Além disso, ter esse tipo de proatividade permite que nos tornemos mais informados e capacitados, aumentando a nossa autonomia. Por exemplo, ao monitorizar a glicemia com frequência e fazer uso de tecnologias como os sensores contínuos, podemos observar como a nossa alimentação e o nosso estilo de vida afetam os nossos valores de açúcar no sangue. Este conhecimento pode ajudar a tomar decisões mais informadas sobre o que comer, quando comer e como ajustar a insulina.
Portanto, "ser um pouco o nosso próprio médico" é sobre responsabilizar-se pela nossa saúde, ser curioso sobre o que está a acontecer no nosso corpo e, assim, ter um papel ativo na gestão da diabetes. Com esse entendimento, podemos viver com mais confiança e autonomia, tornando a convivência com a diabetes mais fácil e menos intimidante.
A Vera leva para o seu livro um leque de receitas assentes na alimentação low carb. Quer salientar algumas destas receitas de forma a abrir o apetite dos leitores?
No meu livro, apresento uma variedade de receitas que respeitam os princípios da alimentação low carb, mas que são também simples e deliciosas. Entre as receitas que apresento, destaco o Caldo verde, numa versão saudável deste clássico português, mantendo o sabor rico e reconfortante, mas com uma redução nos hidratos de carbono; a Sopa de peixe, numa explosão de sabor e nutrientes. É leve, mas extremamente satisfatória.
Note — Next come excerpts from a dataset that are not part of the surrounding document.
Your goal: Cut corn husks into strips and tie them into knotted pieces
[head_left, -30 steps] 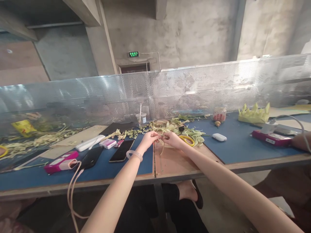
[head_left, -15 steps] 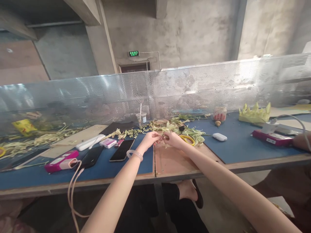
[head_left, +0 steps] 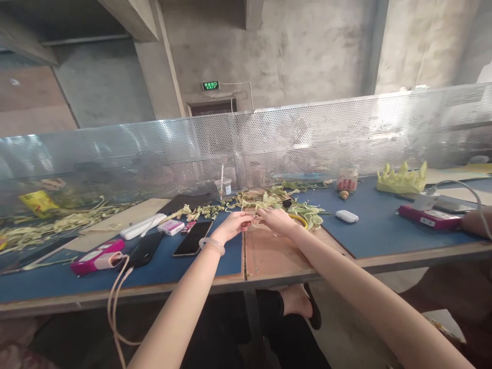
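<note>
My left hand, with a pale bangle at its wrist, is closed in a pinch above the wooden board's left edge. Close beside it, my right hand is bent over with its fingers drawn together toward the left fingertips. Whatever sits between the fingers is too small and too hidden to name. Pale green leaves and plant strips lie heaped just beyond both hands. A yellow ring-shaped handle shows partly behind my right hand, near wilted leaves.
Left of my hands lie a black phone, small boxes and a magenta power bank with cables. A plastic cup stands behind. To the right are a white earbud case, a jar and another person's hand.
My right hand has turned flatter and its fingers have moved slightly forward and left. My left hand has shifted a little, staying close beside it.
</note>
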The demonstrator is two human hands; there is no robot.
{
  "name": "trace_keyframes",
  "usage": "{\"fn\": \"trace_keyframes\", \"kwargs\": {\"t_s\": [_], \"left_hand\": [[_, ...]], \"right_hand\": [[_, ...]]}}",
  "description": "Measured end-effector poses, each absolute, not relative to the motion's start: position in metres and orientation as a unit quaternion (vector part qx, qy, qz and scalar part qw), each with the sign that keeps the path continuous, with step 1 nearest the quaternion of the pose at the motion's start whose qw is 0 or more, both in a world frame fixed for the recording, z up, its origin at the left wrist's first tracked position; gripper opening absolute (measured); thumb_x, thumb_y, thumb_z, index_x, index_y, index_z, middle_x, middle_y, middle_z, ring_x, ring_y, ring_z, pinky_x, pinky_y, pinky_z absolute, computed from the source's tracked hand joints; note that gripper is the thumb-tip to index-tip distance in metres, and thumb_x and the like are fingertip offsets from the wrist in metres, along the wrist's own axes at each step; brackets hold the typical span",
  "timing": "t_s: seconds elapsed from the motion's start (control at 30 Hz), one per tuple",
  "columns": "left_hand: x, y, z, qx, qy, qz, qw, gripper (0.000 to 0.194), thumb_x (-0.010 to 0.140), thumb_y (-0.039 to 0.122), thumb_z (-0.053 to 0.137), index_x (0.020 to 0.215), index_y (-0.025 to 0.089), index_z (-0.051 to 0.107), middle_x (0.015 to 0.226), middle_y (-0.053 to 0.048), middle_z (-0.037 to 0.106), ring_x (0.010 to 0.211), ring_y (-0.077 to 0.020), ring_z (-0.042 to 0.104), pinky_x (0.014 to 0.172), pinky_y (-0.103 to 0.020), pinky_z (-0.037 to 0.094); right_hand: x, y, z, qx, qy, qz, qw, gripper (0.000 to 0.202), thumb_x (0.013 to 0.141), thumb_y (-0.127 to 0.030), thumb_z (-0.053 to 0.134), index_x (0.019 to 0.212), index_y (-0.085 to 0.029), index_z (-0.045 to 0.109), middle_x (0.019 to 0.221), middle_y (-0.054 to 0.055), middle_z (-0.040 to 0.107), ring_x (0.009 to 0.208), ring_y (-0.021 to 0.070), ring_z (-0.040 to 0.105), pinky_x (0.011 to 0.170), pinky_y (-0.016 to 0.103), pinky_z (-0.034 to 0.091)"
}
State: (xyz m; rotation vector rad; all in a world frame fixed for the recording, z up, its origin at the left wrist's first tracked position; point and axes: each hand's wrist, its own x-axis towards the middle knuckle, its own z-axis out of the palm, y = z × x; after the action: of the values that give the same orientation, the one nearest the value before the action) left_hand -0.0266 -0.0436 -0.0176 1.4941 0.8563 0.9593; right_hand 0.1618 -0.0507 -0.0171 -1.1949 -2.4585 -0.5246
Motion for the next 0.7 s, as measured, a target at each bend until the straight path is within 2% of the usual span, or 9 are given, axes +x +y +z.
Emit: {"fn": "trace_keyframes", "kwargs": {"t_s": [0.07, 0.17, 0.33, 0.57, 0.7], "left_hand": [[-0.027, -0.044, -0.016, 0.623, 0.361, 0.416, 0.555, 0.024, 0.063, 0.029, 0.071, 0.076, 0.012, 0.06, 0.067, -0.002, 0.056, 0.056, -0.0064, 0.048, 0.048, -0.019, 0.032], [-0.027, -0.044, -0.016, 0.616, 0.349, 0.437, 0.554, 0.023, 0.064, 0.027, 0.07, 0.078, 0.012, 0.06, 0.069, -0.002, 0.056, 0.057, -0.0063, 0.049, 0.049, -0.018, 0.034], [-0.023, -0.046, -0.017, 0.635, 0.336, 0.441, 0.538, 0.02, 0.067, 0.028, 0.068, 0.071, 0.012, 0.056, 0.063, 0.001, 0.052, 0.055, -0.0064, 0.048, 0.049, -0.019, 0.033], [-0.018, -0.053, -0.015, 0.658, 0.357, 0.441, 0.495, 0.028, 0.068, 0.038, 0.066, 0.07, 0.013, 0.053, 0.063, 0.0, 0.055, 0.054, -0.0072, 0.049, 0.049, -0.02, 0.032], [-0.019, -0.055, -0.014, 0.664, 0.36, 0.447, 0.479, 0.029, 0.069, 0.04, 0.066, 0.076, 0.015, 0.053, 0.07, -0.002, 0.058, 0.062, -0.009, 0.053, 0.05, -0.019, 0.033]], "right_hand": [[0.162, -0.052, -0.018, -0.423, -0.869, -0.171, 0.193, 0.018, 0.087, -0.03, 0.048, 0.1, -0.019, 0.047, 0.096, 0.01, 0.061, 0.086, 0.0226, 0.06, 0.062, 0.026, 0.037], [0.159, -0.055, -0.021, -0.436, -0.857, -0.137, 0.236, 0.031, 0.087, -0.047, 0.042, 0.101, -0.019, 0.045, 0.09, 0.008, 0.063, 0.075, 0.022, 0.061, 0.057, 0.026, 0.035], [0.151, -0.058, -0.023, -0.446, -0.849, -0.11, 0.262, 0.049, 0.078, -0.063, 0.045, 0.1, -0.019, 0.044, 0.085, 0.008, 0.063, 0.071, 0.0232, 0.061, 0.055, 0.025, 0.032], [0.148, -0.058, -0.021, -0.465, -0.84, -0.069, 0.27, 0.037, 0.089, -0.052, 0.031, 0.094, -0.019, 0.047, 0.078, 0.006, 0.061, 0.071, 0.0198, 0.059, 0.057, 0.024, 0.032], [0.15, -0.052, -0.022, -0.445, -0.83, 0.007, 0.337, 0.034, 0.092, -0.044, 0.025, 0.085, -0.021, 0.05, 0.076, 0.003, 0.058, 0.071, 0.0158, 0.055, 0.06, 0.023, 0.033]]}}
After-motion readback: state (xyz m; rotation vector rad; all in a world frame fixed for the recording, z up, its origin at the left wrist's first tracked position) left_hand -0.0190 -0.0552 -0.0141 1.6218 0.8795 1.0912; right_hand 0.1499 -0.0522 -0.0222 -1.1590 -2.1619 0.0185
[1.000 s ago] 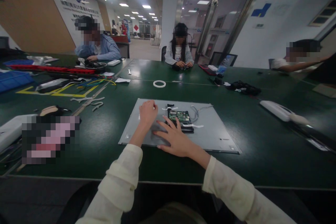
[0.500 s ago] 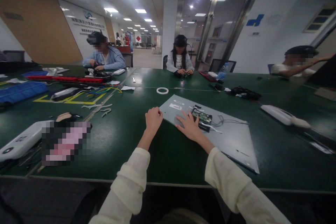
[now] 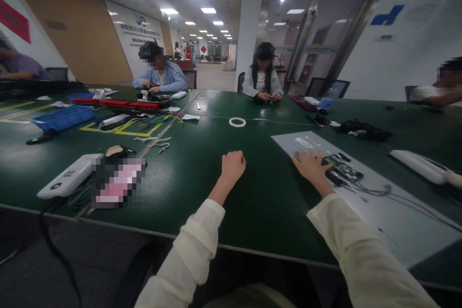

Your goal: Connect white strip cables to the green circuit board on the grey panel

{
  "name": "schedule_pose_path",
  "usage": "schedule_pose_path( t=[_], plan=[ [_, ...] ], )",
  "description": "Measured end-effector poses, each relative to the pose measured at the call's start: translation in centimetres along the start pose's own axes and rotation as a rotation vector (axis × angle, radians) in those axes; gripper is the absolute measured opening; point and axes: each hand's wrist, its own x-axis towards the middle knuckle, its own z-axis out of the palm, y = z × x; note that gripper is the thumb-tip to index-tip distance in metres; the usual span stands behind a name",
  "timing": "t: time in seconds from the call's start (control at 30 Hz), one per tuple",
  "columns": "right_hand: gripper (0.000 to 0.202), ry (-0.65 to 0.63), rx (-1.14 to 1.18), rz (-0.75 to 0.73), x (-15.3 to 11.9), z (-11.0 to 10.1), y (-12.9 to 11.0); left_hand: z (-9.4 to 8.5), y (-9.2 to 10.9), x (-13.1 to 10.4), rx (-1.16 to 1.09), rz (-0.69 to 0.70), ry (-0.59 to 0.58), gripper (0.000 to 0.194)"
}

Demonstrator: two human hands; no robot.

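A flat grey panel [image 3: 393, 216] lies on the green table to my right. Mounted on it is a green circuit board [image 3: 342, 167] with dark parts beside it and grey cables [image 3: 375, 190] trailing right. My right hand [image 3: 312, 167] rests on the panel's left part, fingers spread, the fingertips next to the board and a white label [image 3: 303, 142]. Over bare tabletop left of the panel, my left hand [image 3: 233, 167] is closed in a loose fist, apart from the panel. Its curled fingers hide whatever may be inside.
Beyond my hands lies a white tape ring [image 3: 237, 122]. On the left are a white power bank [image 3: 70, 176], a pixelated pink item [image 3: 119, 180] and a blue tray [image 3: 65, 118]. A white device [image 3: 420, 166] is at right. Other people sit around the table.
The panel has slid right and turned under my right hand, leaving a gap to my left hand, which stays closed. The view has swung a little left.
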Motion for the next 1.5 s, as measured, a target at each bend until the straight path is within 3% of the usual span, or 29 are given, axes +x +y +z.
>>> schedule_pose_path(
  t=[0.2,0.43,0.63,1.0,1.5],
  plan=[
    [0.055,0.110,-0.016,0.050,1.5,0.4,2.8,0.3,0.0,0.1,0.035,0.019,-0.018,0.018],
    [0.047,0.165,-0.173,-0.152,-0.1,-0.2,5.0,0.6,0.0,0.1,0.024,0.030,-0.029,0.018],
    [0.051,0.133,-0.098,-0.018,-0.8,-0.1,6.2,0.7,-0.1,0.2,0.045,0.023,-0.047,0.018],
    [0.054,0.150,-0.037,0.121,0.9,-0.1,8.3,1.7,0.9,0.2,-0.037,0.079,-0.076,0.016],
    [0.061,0.108,-0.018,0.234,5.0,1.6,14.5,2.2,3.1,0.1,0.106,0.122,-0.235,0.028]
  ],
)
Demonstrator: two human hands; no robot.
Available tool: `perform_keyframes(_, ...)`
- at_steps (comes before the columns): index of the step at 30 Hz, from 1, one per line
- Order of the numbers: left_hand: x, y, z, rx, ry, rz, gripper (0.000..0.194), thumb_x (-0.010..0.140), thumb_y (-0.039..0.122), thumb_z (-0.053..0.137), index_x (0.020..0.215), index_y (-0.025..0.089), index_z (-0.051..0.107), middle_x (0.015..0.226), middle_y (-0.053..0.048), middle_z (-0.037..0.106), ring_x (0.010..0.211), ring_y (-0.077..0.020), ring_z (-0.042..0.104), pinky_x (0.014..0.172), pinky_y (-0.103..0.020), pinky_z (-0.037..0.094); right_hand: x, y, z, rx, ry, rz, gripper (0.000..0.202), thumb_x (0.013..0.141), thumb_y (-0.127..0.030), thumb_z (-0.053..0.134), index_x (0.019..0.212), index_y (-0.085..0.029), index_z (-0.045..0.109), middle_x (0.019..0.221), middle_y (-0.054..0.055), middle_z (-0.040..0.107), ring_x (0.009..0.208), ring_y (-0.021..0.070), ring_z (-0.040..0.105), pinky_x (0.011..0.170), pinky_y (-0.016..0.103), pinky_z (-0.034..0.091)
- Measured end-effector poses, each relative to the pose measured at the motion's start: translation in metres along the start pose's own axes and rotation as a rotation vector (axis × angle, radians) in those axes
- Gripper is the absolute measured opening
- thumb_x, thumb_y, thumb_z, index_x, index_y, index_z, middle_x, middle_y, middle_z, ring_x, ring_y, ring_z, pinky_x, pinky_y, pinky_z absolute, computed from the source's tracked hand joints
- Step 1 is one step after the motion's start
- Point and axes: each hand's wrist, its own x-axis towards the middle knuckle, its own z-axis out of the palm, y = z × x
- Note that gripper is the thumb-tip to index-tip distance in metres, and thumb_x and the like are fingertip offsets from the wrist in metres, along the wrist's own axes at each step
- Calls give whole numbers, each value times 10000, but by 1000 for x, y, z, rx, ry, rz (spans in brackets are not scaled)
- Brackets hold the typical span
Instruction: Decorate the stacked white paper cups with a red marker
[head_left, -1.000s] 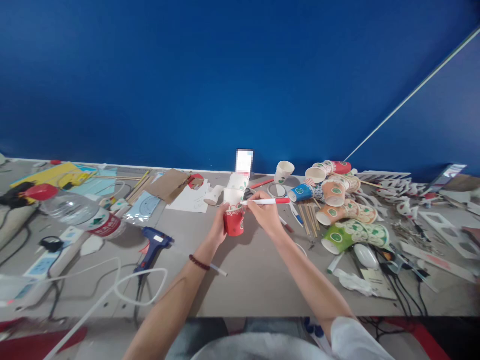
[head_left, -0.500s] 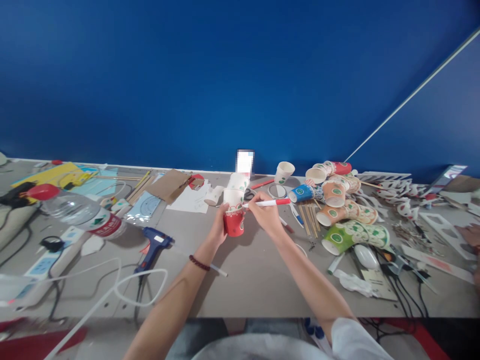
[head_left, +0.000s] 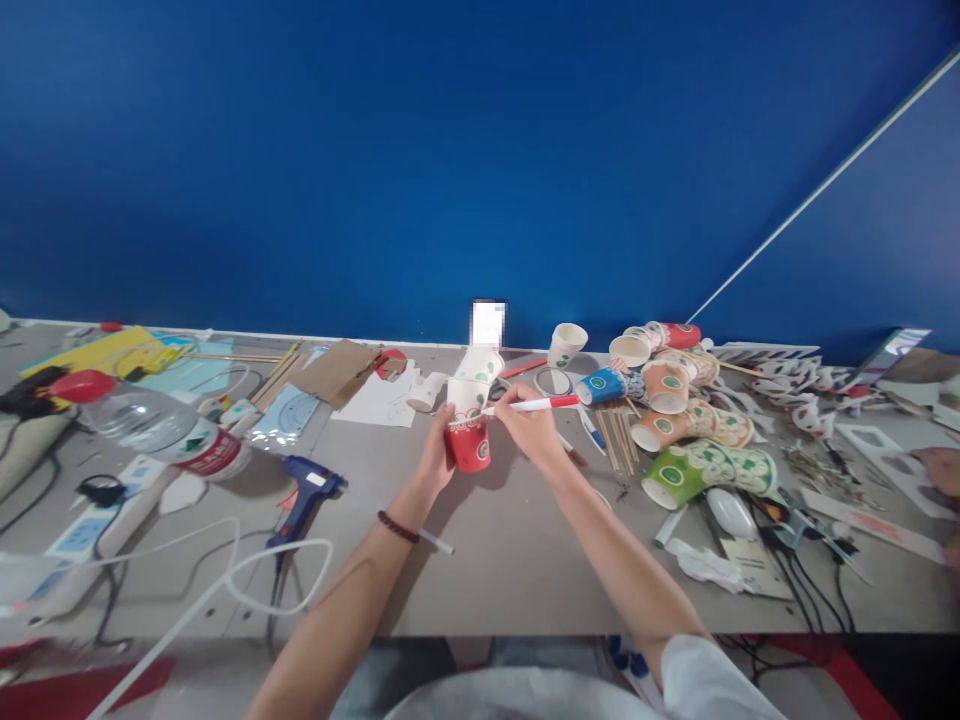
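My left hand (head_left: pixel 439 447) is closed around a stack of paper cups, gripping it from the left side. The lowest part is a red cup (head_left: pixel 469 447) with a round logo; white cups (head_left: pixel 480 372) with green leaf marks rise above it, tilting back. Pinched in my right hand (head_left: pixel 531 422) is a marker (head_left: pixel 544 404) with a white barrel and a red end. Its tip touches, or is very close to, the white cup just above the red one, where red curved lines show. A single white paper cup (head_left: pixel 568 346) stands farther back on the right.
Joined cups in green (head_left: pixel 675 477), orange (head_left: pixel 660 428) and blue (head_left: pixel 604 385) lie to the right, beside wooden sticks (head_left: pixel 619 440). On the left are a blue glue gun (head_left: pixel 309 492), a plastic bottle (head_left: pixel 161 425) and a power strip (head_left: pixel 97 530). A blue wall (head_left: pixel 375 180) rises behind.
The cup stack has turned slightly in my left hand, so more of the red cup's logo faces me. The marker stays near the same spot, with its red end shifted marginally.
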Motion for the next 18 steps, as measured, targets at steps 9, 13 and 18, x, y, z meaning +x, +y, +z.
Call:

Também saliento a Carne à bolonhesa, onde transformo este prato tradicional num prato nutritivo e baixo em hidratos, que pode ser acompanhado com esparguete de Konjac; o Empadão de atum, numa opção deliciosa e rápida, combinando o sabor do atum com uma base saudável, perfeita para uma refeição em família.
Também gostaria de referir as Barras de coco e chocolate (Bounty), uma indulgência saudável que satisfazem o desejo por doces sem sair da linha; as Bolinhas com pepitas de chocolate (Manhãzitos), pequenas delícias que são ótimas para um lanche saudável; o Bolo brigadeiro, numa versão leve deste doce tão amado, ideal para celebrar momentos especiais; vários pães e bolachinhas.
Estas receitas não apenas tornam a alimentação low carb mais acessível, como também provam que é possível comer bem e de forma saborosa, sem comprometer a saúde.